Por Fabiana Batista e Rachel Gamarski.
Em meio à superação dos escândalos de corrupção, o impeachment de um presidente e a recessão, os brasileiros estão discutindo ainda a importação de café, enquanto é o maior produtor do mundo da commodity.
A ideia não tem sido bem recebida pelos produtores do sudeste, responsáveis pelo império do café no Brasil. “Eles querem nos matar”, disse Antonio Joaquim de Souza Neto, fazendeiro de segunda geração no Espírito Santo. Algumas regiões do Brasil foram fortemente atingidas por anos de seca, mas ainda há abundância do produto para ser ofertado ao mercado interno, argumenta. “Não vamos permitir que esse café entre no Brasil”, disse.
Os produtores de café robusta, que está em questão, não tiveram a mesma sorte dos fazendeiros que produzem café arábica e tiveram uma excelente safra no ano passado.
O café robusta é usado para fazer café instantâneo como os que a Nestlé e outras empresas fabricam e exportam para o mundo. Enquanto o governo discute com o setor se irá permitir ou não a importação da matéria prima, essas companhias se preocupam com os efeitos da seca nas produções de robusta e pressionam o Ministério da Agricultura para que o Vietnã possa vender o produto ao Brasil.
Após pressão por parte dos produtores, o presidente Michel Temer chegou a suspender o processo temporariamente um dia depois de anunciar a importação, em fevereiro. Em meio a dois poderosos lobbies por parte da indústria e dos produtores, Temer ainda não se posicionou sobre qual decisão irá tomar, mas pessoas familiarizadas com o tema afirmaram, na semana passada, que o governo deverá liberar a compra do produto do Vietnã.
O governo ainda conversa com os dois lados, mas a alta cúpula do Brasil precisa administrar diversos problemas como a operação Lava Jato, que atingiu diversas esferas do poder.
No mês passado, mais de 40 países restringiram temporariamente ou proibiram a importação de carne do Brasil após denúncias de corrupção por parte dos funcionários responsáveis pela inspeção das proteínas, que chegaram a ser acusados de liberarem a venda de produtos contaminados.
Enquanto isso, o governo tem trabalhado para seguir com os projetos de recuperação econômica. “É uma pena que o País perca tempo nisso quando tem vários problemas”, disse Evair Vieira de Melo, congressista do Espírito Santo e aliado dos produtores de café robusta do seu estado. “Durante meses, tenho realizado reuniões em ministérios para tentar corrigir essa ideia absurda de importar café no Brasil”.
As políticas protecionistas do Brasil colocam, de fato, seus fabricantes em desvantagens em relação aos concorrentes estrangeiros, que podem comprar grãos de qualquer país que escolherem, disse Pedro Guimarães, diretor comercial da Cia.

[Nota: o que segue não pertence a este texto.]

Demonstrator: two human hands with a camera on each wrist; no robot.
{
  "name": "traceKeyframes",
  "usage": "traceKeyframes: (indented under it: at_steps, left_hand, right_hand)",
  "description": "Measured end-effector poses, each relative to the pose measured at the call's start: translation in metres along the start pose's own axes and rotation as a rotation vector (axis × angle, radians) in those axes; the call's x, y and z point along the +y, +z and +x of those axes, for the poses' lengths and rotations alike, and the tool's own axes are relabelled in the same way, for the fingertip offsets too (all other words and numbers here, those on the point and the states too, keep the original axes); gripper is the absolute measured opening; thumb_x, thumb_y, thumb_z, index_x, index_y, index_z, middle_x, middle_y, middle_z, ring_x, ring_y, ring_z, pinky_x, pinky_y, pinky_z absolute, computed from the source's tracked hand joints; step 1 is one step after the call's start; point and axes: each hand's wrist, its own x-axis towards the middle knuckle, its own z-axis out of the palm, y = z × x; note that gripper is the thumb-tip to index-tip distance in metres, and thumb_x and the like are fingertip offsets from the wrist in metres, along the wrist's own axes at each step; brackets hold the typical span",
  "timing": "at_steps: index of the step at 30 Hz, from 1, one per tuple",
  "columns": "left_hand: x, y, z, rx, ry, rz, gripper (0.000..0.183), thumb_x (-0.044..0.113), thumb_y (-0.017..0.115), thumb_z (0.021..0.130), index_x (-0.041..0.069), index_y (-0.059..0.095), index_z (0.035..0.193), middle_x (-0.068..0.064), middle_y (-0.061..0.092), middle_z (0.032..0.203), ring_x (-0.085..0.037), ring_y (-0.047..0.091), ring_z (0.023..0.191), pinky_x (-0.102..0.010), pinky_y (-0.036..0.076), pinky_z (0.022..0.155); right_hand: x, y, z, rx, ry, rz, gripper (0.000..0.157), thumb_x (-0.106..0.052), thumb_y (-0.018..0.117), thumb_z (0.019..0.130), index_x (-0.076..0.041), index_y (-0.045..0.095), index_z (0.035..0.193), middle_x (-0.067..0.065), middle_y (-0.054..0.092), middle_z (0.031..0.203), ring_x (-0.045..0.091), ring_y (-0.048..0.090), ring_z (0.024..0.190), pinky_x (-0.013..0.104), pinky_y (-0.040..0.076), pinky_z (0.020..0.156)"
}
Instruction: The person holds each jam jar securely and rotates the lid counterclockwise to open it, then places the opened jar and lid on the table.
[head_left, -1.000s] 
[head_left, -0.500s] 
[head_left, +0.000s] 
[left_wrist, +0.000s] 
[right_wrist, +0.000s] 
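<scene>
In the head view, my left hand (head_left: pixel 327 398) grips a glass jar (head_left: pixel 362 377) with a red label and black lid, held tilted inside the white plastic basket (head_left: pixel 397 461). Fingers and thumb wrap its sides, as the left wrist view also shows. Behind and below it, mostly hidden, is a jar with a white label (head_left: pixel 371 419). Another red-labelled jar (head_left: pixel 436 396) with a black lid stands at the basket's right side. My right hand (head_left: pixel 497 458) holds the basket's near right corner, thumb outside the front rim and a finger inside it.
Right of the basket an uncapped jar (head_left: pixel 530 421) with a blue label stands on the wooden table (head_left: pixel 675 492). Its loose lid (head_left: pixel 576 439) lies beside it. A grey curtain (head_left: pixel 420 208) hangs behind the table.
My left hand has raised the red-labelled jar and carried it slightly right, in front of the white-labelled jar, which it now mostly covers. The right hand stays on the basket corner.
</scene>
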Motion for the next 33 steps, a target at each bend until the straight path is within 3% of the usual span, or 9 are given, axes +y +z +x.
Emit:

Cacique de Café Solúvel, fabricante de café instantâneo. Segundo ele, os agricultores de robusta do Brasil não serão capazes de entregar o que é necessário na safra nova safra que começa em maio. “A safra de robusta brasileira ficará fraca este ano pela terceira temporada consecutiva”, disse. “A escassez continuará a ser um problema”, garantiu.

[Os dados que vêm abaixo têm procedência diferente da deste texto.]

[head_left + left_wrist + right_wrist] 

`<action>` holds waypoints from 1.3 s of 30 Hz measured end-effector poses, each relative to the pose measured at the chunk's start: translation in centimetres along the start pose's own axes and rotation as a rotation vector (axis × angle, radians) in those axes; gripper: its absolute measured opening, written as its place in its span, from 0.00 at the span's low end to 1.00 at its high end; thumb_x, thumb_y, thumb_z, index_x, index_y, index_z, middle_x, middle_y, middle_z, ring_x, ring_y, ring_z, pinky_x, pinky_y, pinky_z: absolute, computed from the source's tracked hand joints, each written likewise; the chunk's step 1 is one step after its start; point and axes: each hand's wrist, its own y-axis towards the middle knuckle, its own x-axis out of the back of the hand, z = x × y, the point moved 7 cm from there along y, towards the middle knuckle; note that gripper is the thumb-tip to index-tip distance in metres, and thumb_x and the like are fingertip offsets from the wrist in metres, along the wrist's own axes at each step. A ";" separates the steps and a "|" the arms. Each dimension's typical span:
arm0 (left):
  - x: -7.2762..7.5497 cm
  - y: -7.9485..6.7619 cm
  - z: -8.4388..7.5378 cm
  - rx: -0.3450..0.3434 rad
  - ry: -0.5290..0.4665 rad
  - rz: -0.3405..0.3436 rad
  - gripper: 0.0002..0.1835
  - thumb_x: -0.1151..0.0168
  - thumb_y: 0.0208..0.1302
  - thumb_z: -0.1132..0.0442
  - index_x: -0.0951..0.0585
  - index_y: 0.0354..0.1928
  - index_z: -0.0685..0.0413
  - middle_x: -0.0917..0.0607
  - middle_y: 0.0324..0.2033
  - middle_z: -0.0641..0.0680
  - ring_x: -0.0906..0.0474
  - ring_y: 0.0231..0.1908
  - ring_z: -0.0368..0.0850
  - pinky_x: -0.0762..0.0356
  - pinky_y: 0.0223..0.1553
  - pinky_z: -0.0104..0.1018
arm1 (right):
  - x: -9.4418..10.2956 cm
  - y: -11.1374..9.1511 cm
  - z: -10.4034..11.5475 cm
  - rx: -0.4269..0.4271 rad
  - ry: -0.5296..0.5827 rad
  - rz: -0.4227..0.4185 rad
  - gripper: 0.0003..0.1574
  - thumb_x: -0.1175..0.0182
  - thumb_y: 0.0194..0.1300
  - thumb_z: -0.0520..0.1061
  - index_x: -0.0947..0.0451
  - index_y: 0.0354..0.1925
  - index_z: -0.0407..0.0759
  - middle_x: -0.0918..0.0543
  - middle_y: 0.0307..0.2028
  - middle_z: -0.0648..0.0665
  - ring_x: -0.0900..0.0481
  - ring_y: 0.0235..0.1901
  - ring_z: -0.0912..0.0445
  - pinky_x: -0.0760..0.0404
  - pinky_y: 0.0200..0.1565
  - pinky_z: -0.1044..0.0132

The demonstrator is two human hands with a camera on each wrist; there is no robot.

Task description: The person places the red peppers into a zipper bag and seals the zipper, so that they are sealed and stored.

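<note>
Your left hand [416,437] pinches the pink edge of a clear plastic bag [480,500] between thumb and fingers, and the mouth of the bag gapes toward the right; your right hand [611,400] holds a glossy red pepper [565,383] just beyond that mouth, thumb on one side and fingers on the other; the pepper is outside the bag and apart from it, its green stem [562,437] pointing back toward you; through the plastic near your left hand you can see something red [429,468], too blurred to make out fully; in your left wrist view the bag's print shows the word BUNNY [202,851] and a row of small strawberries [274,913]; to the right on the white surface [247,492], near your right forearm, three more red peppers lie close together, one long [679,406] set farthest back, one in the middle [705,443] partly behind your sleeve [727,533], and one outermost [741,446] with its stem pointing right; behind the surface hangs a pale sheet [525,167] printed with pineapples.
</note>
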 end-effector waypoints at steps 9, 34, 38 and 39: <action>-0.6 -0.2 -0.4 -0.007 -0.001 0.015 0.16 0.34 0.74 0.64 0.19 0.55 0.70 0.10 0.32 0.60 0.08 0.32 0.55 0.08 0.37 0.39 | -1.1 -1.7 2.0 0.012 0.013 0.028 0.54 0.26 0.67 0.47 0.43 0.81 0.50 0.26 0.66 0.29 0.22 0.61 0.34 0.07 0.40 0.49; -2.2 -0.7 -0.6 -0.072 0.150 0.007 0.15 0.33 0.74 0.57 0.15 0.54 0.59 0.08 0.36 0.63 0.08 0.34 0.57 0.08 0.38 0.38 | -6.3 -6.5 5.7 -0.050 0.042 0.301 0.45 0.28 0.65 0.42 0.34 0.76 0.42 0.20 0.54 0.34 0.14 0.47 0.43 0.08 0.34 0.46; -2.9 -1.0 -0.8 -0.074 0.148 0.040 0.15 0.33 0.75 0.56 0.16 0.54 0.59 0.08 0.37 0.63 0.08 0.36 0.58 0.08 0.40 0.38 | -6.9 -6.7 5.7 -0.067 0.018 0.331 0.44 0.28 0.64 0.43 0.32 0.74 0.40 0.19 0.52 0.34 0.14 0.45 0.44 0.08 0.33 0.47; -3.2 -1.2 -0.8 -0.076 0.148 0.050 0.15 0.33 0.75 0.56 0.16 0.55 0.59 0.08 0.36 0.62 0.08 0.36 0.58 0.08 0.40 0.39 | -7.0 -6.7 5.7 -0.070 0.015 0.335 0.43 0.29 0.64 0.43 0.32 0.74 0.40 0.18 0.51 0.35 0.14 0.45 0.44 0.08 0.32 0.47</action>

Do outro lado, os produtores rebatem. “Temos estoque e garantimos que vamos entregar o café exigido aos mesmos preços oferecidos pelo Vietnã”, diz Melo, congressista do Espírito Santo, maior estado produtor de robusta do Brasil. No ano passado, a produção de robusta caiu para patamares que não eram verificados há 12 anos, menos de 8 milhões de sacas de 60kg. O governo prevê para 2017 uma produção 21% maior, resultado que ficará, no entanto, abaixo da média registrada desde 2010.
A história mais uma vez se repete. No ano passado, o governo tentou importar café do Peru para blends especiais. Os produtores não precisaram de muito tempo para ganhar essa batalha. A decisão foi revertida poucos dias depois.